### Activity
Look below for the line that has "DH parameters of". Set down the lines from there through the line that has "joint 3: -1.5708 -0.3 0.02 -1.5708", exactly as written.
== Data listing
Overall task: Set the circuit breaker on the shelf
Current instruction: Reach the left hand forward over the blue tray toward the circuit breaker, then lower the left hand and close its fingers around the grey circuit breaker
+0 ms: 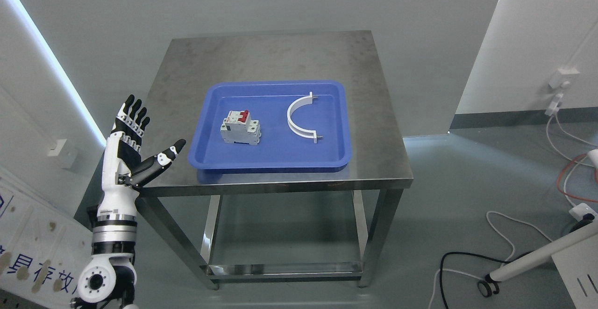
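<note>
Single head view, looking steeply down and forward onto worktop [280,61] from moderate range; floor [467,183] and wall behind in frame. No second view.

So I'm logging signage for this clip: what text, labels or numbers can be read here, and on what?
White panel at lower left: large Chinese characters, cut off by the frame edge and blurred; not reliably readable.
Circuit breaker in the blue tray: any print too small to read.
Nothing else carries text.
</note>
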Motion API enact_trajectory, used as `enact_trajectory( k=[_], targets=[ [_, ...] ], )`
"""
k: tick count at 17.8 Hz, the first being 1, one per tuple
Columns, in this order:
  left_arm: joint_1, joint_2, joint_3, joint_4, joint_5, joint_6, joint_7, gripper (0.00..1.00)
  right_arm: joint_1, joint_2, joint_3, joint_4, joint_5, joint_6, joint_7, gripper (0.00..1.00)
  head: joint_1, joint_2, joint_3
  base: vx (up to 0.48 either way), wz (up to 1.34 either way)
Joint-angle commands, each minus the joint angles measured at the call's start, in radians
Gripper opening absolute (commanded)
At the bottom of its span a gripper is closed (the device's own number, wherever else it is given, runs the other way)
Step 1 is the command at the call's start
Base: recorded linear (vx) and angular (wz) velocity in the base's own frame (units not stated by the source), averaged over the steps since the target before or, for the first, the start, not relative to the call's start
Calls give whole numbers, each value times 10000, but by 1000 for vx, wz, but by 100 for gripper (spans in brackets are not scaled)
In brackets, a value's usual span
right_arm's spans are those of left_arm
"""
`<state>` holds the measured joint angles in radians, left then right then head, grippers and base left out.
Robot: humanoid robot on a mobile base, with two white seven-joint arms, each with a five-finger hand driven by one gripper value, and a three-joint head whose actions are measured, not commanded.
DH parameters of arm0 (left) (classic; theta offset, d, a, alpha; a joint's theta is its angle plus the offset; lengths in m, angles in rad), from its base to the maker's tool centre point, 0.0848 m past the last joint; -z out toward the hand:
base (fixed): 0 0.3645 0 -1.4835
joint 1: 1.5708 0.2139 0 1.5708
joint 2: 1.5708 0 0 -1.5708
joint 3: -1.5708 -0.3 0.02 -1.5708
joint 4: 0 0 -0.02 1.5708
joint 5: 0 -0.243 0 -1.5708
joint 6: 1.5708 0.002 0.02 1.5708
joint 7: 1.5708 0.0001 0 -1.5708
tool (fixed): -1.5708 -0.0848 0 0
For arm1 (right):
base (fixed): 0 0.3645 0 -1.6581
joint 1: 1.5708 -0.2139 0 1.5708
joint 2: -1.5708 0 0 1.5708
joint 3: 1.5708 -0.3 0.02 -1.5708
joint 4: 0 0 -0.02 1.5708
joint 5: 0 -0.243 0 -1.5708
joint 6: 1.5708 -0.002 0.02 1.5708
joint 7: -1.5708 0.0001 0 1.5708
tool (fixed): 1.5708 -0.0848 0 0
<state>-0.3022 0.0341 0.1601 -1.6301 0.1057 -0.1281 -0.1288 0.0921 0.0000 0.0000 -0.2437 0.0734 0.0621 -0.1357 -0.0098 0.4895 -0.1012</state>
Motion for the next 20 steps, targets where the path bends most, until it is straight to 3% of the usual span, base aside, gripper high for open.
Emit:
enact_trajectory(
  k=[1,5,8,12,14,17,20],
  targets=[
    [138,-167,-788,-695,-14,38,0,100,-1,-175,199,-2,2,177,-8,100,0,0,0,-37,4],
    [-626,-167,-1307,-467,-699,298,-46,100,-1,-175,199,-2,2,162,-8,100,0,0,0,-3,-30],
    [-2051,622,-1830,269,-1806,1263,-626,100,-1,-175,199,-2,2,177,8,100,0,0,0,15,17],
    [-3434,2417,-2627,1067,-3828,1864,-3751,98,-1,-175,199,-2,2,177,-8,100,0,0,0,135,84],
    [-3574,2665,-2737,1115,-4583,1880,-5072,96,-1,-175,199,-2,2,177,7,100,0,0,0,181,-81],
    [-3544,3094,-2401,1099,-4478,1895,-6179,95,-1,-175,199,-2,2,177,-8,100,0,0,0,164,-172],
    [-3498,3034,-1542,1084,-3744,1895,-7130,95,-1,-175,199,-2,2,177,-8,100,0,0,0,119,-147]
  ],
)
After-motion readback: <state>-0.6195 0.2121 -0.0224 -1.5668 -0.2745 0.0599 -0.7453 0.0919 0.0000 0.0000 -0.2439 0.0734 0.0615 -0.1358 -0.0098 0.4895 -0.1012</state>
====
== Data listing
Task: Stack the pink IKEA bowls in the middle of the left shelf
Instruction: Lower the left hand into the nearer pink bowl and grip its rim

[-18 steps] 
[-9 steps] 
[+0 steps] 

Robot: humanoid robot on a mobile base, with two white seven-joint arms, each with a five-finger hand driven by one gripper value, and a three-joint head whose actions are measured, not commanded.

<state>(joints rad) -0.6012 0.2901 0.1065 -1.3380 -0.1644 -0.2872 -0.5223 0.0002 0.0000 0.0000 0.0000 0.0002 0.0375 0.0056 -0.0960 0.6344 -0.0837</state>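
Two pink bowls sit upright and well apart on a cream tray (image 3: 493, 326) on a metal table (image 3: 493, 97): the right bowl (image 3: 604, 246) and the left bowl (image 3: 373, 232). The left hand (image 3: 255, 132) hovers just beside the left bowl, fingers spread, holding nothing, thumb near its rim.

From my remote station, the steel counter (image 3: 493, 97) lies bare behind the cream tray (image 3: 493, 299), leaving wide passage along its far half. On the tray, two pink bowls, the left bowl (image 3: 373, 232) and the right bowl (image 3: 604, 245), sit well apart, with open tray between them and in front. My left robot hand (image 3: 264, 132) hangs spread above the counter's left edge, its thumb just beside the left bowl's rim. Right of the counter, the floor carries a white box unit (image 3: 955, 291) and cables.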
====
### Finished exercise
DH parameters of arm0 (left) (classic; theta offset, d, a, alpha; a joint's theta is its angle plus the offset; lengths in m, angles in rad), from its base to the maker's tool centre point, 0.0848 m past the last joint; -z out toward the hand:
base (fixed): 0 0.3645 0 -1.4835
joint 1: 1.5708 0.2139 0 1.5708
joint 2: 1.5708 0 0 -1.5708
joint 3: -1.5708 -0.3 0.02 -1.5708

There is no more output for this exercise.